Giro en la política monetaria
Si atendemos a las declaraciones de los principales banqueros centrales de Occidente, Janet Yellen por la Reserva Federal y Mario Draghi por el Banco Central Europeo, la política monetaria que han estado desplegando durante la última década podría estar llegando a su fin. Yellen ya ha adelantado que piensa encarecer en marzo el acceso al crédito, mientras que Draghi declaró este jueves que, cuando el actual programa de estímulos monetarios llegue a su fin, probablemente no será renovado. El resultado de este golpe de timón de ambas autoridades será, pues, que los tipos de interés comenzarán a exhibir una senda ascendente para constreñir los cada vez más apreciables riesgos de inflación. La escalada del coste de financiación de la economía pondrá a prueba la solidez de la recuperación que hemos estado experimentado durante los últimos años: nos demostrará qué compañías y administraciones públicas han salido adelante merced a la hormonación monetaria y cuáles, en cambio, se han reestructurado y saneado desde la raíz.
Más empleados públicos
El ministro de Hacienda, Cristóbal Montoro,
ha anunciado recientemente que la oferta
de empleo público a lo largo de este año contendrá una tasa de reposición superior al 100% en sectores como la Educación, la Sanidad o la Justicia. Es decir, si bien Hacienda todavía no abre completamente el grifo de la contratación pública –pues la tasa de reposición se mantendrá por debajo del 100% en el resto de sectores «no prioritarios»–, sí se aprecia un giro presupuestario dentro del Gobierno: tras varios años de crecimiento económico firme, parece que ya se considera pertinente el volver a incrementar la plantilla de la Administración. Es, sin embargo, un error: España continúa exhibiendo un déficit público demasiado alto –y, si atendemos a las declaraciones del Ejecutivo, todo apunta a que hemos vuelto a incumplir el objetivo de 2016–, de modo que deberíamos continuar por la senda de moderación y recorte del gasto. Es más, si el déficit ya hubiera dejado de ser un problema, no deberíamos retomar el incremento de los desembolsos públicos, sino bajar significativamente los impuestos.
Petróleo barato
La mejor noticia que puede recibir la economía española en el corto y medio plazo probablemente sea que el precio del petróleo se resiste a subir.
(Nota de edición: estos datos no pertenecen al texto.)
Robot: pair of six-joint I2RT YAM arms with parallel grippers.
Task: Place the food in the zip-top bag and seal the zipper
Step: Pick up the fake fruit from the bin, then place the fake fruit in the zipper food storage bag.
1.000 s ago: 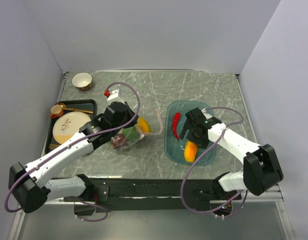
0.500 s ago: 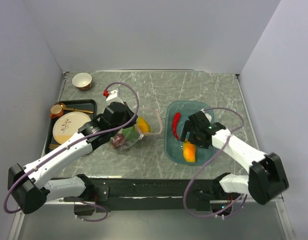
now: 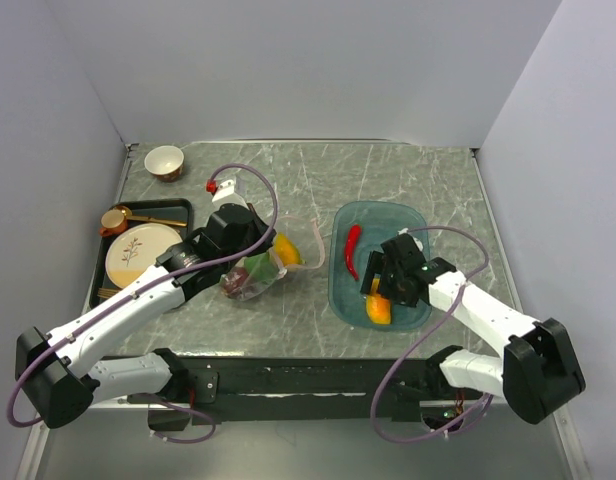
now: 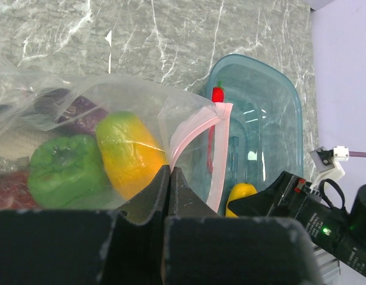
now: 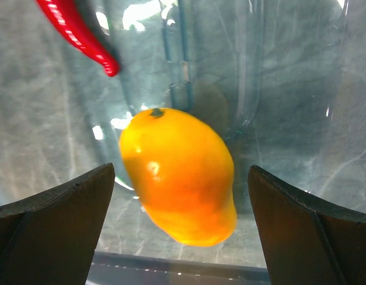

No en vano, España compra cada año unos 450 millones de barriles de crudo, de manera que cualquier movimiento a la baja de sus precios se traduce en un importante ahorro interno que mejora nuestro margen o para consumir o para invertir. Pues bien, durante la última semana el barril ha caído por debajo de los 49 dólares debido al incremento de los «stocks» internacionales de crudo y al aumento de las inversiones petroleras dentro de EE UU –por no hablar del histórico descubrimiento de Repsol en
Alaska–. Recordemos que, durante 2013 y buena parte de 2014, el precio del barril superó los 100 dólares, de forma que mantenerlo atado por debajo de los 50 dólares significa que España se está ahorrando cada año más de 20.000 millones de euros (el equivalente al 2% de su PIB). Mas tengamos presente que este positivo viento de cola podría dejar de soplar en cualquier momento y convendría estar preparados para ello.